Misdemeanors in Texas

What kind of crimes are considered misdemeanors in Texas? How do they differ from felonies? 

Crime in Texas is classified into two categories; felony and misdemeanor charges. Felonies are usually considered more serious compared to misdemeanors. When you are arrested for class A or class B misdemeanor, your reputation and social life might be ruined. Though considered to be lesser charges, misdemeanors are still included in your criminal record hence hindering your chances of seeking employment and other life goals. The steep penalties associated with misdemeanor charges are sometimes accompanied by a prison sentence. A Texas misdemeanor attorney will be able to provide you with relevant details regarding your case.

Let’s look at some of the classes of misdemeanors while defining the examples of crimes classified under each class. The article also focuses on the options that your attorney can use to achieve a favorable outcome for the case.

What Is a Misdemeanor?

A misdemeanor can be defined as a criminal charge, which is classified below a felony charge. Misdemeanor charges, according to the Texas penal code, have less severe penalties that do not involve being imprisoned in a state jail. Penalties for misdemeanors include;

Fines; Several misdemeanor offenses usually require the payment of fines. Regardless of the class of misdemeanor charge, you should expect to pay a higher fine than $4,000.

County jail sentence; There are charges that might result in a prison sentence, though it can be in the form of a house arrest or time in county jail. In other cases, the court might decide to punish the defendant with both a prison sentence and fines.
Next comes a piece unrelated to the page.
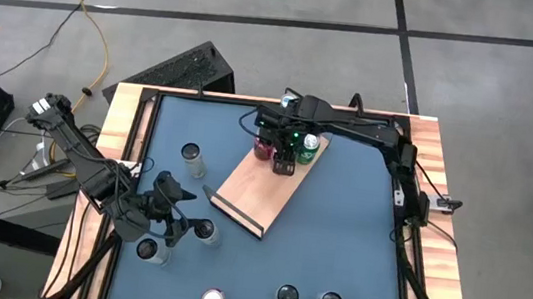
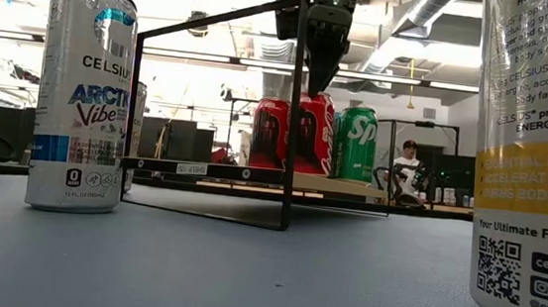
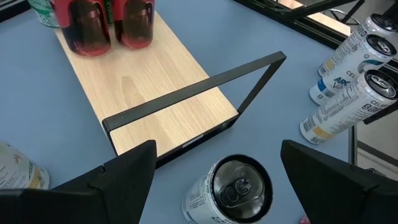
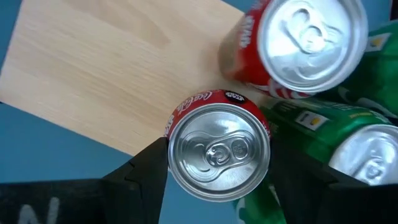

Classification of Misdemeanor Charges in Texas

The state of Texas has three levels of misdemeanor charges, otherwise known as “classes.” Each class has a varying degree of punishment for the accused. The classes include; class A, class B, and class C misdemeanors.

Class A Misdemeanor

This is the most severe type of misdemeanor compared to the other two. It is a criminal offense in Texas and is more severe compared to an infraction but less severe than a felony. They carry steep charges and can be enhanced into a felony or more serious charges if the offender has a prior Class A or another serious conviction. This will lead to greater a charge, such as confinement starting from 90 days to one year in state prison.

Examples of Class A Misdemeanors include the following;

  • Assault resulting in serious bodily harm of an individual including a family member

  • Evading and resisting arrest

  • A second offense of Driving While Intoxicated

  • Carry a weapon unlawfully

  • Possession of marijuana, especially if it is more than two ounces but less than 4 ounces.

  • Violating a protective order

  • Domestic Violence

  • Driving While Intoxicated

Probation or Deferment of Class A Misdemeanor

A person charged with Class A misdemeanor has several options, including probation and deferred judgment. These options are available for an initial term not exceeding two years. However, deferred judgment is not an option for specific Class A misdemeanors, including Driving While Intoxicated, second offense of misdemeanors, and Driving While Intoxicated.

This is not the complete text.